O Superior Tribunal Federal (STF) declarou inconstitucional a exigência de depósito prévio de dinheiro ou bens para admissibilidade de recurso administrativo contra a imposição de multa trabalhista.  A determinação consta do parágrafo 1º do artigo 636 da Consolidação das Leis do Trabalho (CLT), na redação que lhe foi dada pelo Decreto-Lei 229/1967. A decisão do STF foi tomada, no dia 18 de agosto, durante julgamento da Arguição de Descumprimento de Preceito Fundamental 156, ajuizada pela Confederação Nacional do Comércio de Bens, Serviços e Turismo (CNC).

Na audiência, o Tribunal confirmou jurisprudência vigente na Suprema Corte desde 2007. Todos os demais ministros presentes à sessão endossaram o voto da relatora, ministra Cármen Lúcia, que aplicou a Súmula Vinculante 21, aprovada pelo Plenário do STF. Dispõe a Súmula: “É inconstitucional a exigência de depósito ou arrolamento prévio de dinheiro ou bens para admissibilidade de recurso administrativo”.

A ministra Cármen Lúcia lembrou que, até 2007, a Suprema Corte  considerava recepcionado pela Constituição de 1988 o dispositivo da CLT agora declarado não recepcionado. O leading case (caso  paradigma) que até então norteava essa orientação era o Recurso Extraordinário (RE) 210.246, relatado pelo ministro Ilmar Galvão (aposentado).
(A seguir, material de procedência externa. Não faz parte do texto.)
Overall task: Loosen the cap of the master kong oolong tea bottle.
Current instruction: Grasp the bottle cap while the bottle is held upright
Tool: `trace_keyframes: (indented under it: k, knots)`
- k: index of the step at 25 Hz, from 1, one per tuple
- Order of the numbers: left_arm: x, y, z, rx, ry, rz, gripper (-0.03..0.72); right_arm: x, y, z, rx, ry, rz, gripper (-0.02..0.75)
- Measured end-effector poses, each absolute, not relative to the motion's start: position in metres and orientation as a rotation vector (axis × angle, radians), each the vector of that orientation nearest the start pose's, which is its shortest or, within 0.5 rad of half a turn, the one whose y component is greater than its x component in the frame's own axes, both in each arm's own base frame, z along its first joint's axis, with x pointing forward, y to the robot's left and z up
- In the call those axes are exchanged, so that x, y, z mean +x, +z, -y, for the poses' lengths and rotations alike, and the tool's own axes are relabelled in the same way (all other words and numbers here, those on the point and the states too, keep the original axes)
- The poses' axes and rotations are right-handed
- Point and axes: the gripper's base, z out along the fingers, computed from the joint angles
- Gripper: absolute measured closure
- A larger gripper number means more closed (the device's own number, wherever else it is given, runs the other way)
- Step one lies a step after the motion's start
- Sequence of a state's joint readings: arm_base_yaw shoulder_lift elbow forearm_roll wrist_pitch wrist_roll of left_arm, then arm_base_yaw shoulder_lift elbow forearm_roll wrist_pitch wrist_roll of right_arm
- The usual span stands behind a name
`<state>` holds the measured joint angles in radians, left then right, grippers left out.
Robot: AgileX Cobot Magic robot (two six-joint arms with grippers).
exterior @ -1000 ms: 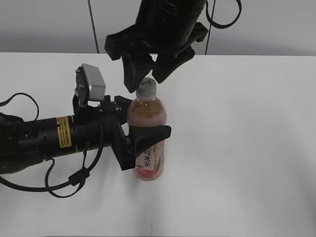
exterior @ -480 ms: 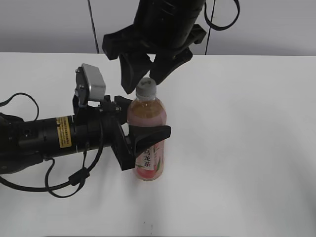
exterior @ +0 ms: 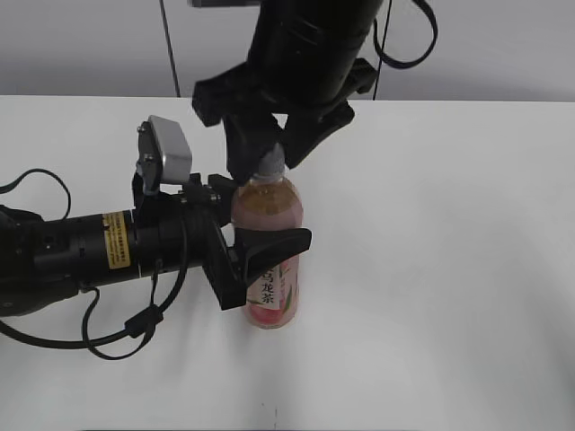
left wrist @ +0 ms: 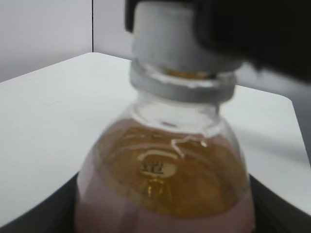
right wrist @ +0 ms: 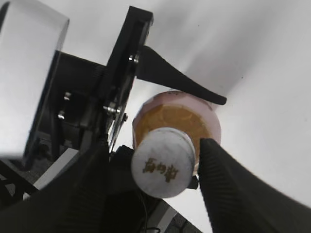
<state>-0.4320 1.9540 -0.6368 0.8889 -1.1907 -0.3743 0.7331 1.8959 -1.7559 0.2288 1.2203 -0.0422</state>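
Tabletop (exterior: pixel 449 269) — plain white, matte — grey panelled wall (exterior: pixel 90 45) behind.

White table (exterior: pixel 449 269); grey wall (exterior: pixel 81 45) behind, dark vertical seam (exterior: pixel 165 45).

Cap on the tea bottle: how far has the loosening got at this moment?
Done: the left gripper clamps the bottle upright on the table. In hand: the right gripper sits over the cap, its fingers on either side; the wrist view shows slight gaps, so contact is unclear. Left: closing on and twisting the cap, which sits fully down on the neck.
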Motion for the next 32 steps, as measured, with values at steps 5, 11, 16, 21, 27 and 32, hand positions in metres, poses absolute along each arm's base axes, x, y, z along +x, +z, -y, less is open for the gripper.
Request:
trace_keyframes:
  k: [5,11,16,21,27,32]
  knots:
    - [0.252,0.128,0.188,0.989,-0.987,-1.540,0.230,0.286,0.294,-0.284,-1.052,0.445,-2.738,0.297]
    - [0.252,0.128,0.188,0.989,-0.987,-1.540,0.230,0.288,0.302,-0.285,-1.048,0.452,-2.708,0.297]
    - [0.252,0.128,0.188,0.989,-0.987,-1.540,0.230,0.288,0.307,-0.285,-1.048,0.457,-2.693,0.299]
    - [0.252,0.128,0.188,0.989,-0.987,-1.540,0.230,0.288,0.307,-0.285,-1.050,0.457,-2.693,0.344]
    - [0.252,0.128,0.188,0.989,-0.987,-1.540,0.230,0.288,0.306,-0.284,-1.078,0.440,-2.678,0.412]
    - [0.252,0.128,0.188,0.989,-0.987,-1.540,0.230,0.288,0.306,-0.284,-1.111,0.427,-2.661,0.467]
Entretanto, a Corte mudou sua orientação em 2007, por ocasião do julgamento em que passou a considerar que a exigência de depósito prévio do valor total da multa trabalhista imposta para dela recorrer administrativamente feria os direitos constitucionais da não privação dos bens sem o devido processo legal, do contraditório e da ampla defesa (artigo 5º, incisos LIV e LV, da CF).

Tal entendimento foi confirmado, também, conforme a ministra relatora, no julgamento da Ação Direta de Inconstitucionalidade 1976, relatada pelo ministro Joaquim Barbosa. Naquele caso, o Plenário da Suprema Corte decidiu que a exigência de arrolamento de bens para interposição de recurso administrativo é inconstitucional.